REQUIRED ACTION ::
The listing below should be reproduced exactly, with the pictures omitted.

DATASET EXCERPT ::

········

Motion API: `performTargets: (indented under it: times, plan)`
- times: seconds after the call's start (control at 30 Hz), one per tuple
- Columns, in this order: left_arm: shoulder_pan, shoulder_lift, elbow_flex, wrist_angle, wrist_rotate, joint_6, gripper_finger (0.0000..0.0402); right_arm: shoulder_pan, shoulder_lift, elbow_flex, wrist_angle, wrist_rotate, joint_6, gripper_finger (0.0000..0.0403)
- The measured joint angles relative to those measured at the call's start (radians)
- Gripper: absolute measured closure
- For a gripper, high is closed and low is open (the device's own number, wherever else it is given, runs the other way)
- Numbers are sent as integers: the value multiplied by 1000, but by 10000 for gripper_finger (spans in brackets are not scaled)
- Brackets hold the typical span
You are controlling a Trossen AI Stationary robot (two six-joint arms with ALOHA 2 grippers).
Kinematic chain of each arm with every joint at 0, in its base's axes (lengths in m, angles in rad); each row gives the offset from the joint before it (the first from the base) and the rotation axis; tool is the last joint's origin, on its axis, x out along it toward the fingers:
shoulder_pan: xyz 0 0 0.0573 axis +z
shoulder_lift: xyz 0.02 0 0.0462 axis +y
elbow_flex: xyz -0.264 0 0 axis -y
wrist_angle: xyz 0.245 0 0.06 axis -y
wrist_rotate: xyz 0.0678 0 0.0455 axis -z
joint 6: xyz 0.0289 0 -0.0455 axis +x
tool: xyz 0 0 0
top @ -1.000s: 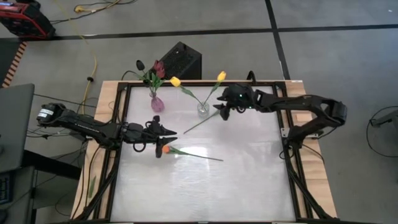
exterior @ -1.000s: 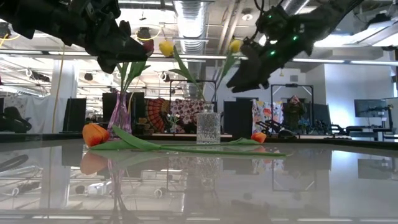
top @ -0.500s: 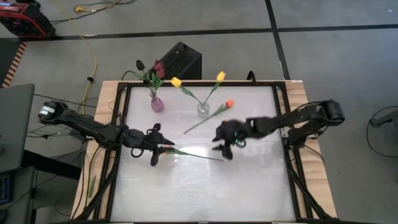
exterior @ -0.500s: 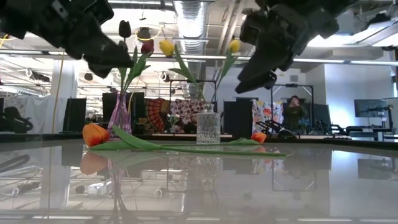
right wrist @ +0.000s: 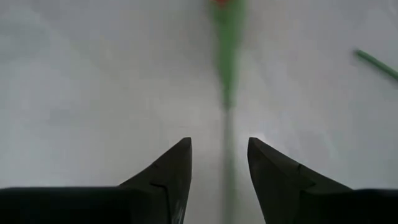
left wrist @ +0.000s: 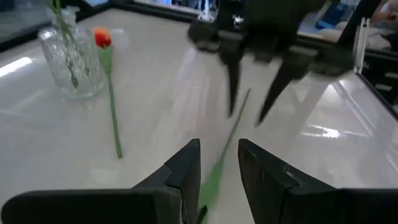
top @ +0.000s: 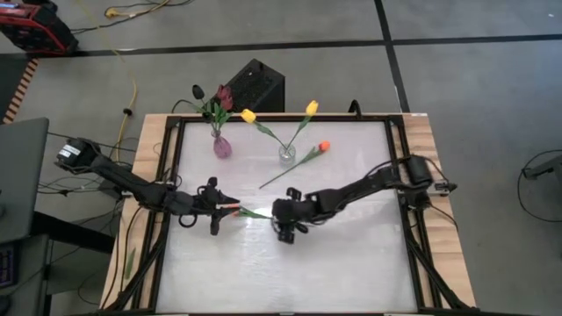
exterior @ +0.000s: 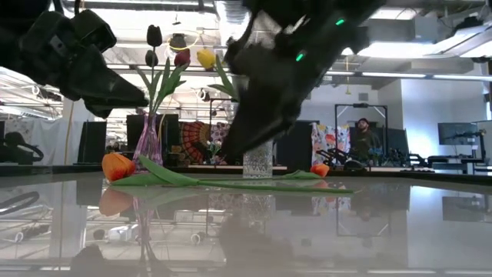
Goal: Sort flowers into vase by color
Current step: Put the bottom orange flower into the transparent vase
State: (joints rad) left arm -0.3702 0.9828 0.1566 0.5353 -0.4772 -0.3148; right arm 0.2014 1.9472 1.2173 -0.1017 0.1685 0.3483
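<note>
Writing or brand marks cannot be read on anything in view. Two tulips lie flat on the white table (top: 351,254). One orange tulip (top: 323,147) lies beside the clear vase, its head toward the far right and its stem slanting down toward the table's middle. The second tulip (top: 250,212) lies nearly crosswise at mid-table, its orange head at the left gripper (top: 216,207) and its stem running rightward under the right gripper (top: 286,230). Both grippers have their fingers spread apart, one on either side of that stem, grasping nothing. Two vases stand at the far edge: a purple vase (top: 221,147) with three dark heads, two black and one maroon, and a clear vase (top: 286,154) with two yellow heads, their stems leaning apart
</note>
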Motion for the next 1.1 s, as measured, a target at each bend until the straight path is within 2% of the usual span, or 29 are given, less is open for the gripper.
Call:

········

TASK RESULT ::
Motion API: `performTargets: (indented under it: times, plan)`
- times: seconds after the call's start (control at 30 Hz), one per tuple
- Columns, in this order: left_arm: shoulder_pan, shoulder_lift, elbow_flex, wrist_angle, wrist_rotate, joint_6, gripper_finger (0.0000..0.0402); right_arm: shoulder_pan, shoulder_lift, elbow_flex, wrist_angle, wrist_rotate, joint_6, gripper_finger (0.0000..0.0403)
- The measured joint angles relative to those measured at the call's start (radians)
- Gripper: absolute measured closure
- For a gripper, high is closed and low is open (the device's own number, wherever else it is given, runs the other way)
- Numbers are sent as integers: the value multiplied by 1000, but by 10000 for gripper_finger (spans in brackets are not scaled)
- Brackets hold the typical span
You are controlling a Trossen AI Stationary robot (two six-joint arms with ALOHA 2 grippers).
Kinematic chain of each arm with every joint at 0, in its base's axes (lengths in m, angles in rad); each row gives the offset from the joint before it (the first from the base) and the rotation axis; tool is the last joint's origin, on its axis, x out along it toward the fingers:
shoulder_pan: xyz 0 0 0.0573 axis +z
shoulder_lift: xyz 0.02 0 0.0462 axis +y
elbow_flex: xyz -0.264 0 0 axis -y
wrist_angle: xyz 0.245 0 0.06 axis -y
wrist_rotate: xyz 0.0678 0 0.0455 axis -z
joint 6: xyz 0.0289 0 -0.0455 axis +x
tool: xyz 0 0 0
top @ -1.000s: 
exterior @ -1.000s: 
top @ -0.500s: 
exterior @ -0.500s: 
right wrist @ +0.000s: 
left wrist @ +0.000s: 
top @ +0.000s: 
exterior @ +0.000s: 
Goal: Sort flowers into vase by color
Current step: Put the bottom orange flower into the transparent vase
State: (joints rad) left arm -0.3702 0.9828 0.1566 0.5353 -0.4772 -0.3148; right arm 0.2014 1.9472 1.2173 -0.1017 0.1685 0.3483
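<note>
Writing or brand marks cannot be read on anything in view. Two tulips lie flat on the white table (top: 351,254). One orange tulip (top: 323,147) lies beside the clear vase, its head toward the far right and its stem slanting down toward the table's middle. The second tulip (top: 250,212) lies nearly crosswise at mid-table, its orange head at the left gripper (top: 216,207) and its stem running rightward under the right gripper (top: 286,230). Both grippers have their fingers spread apart, one on either side of that stem, grasping nothing. Two vases stand at the far edge: a purple vase (top: 221,147) with three dark heads, two black and one maroon, and a clear vase (top: 286,154) with two yellow heads, their stems leaning apart
</note>
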Motion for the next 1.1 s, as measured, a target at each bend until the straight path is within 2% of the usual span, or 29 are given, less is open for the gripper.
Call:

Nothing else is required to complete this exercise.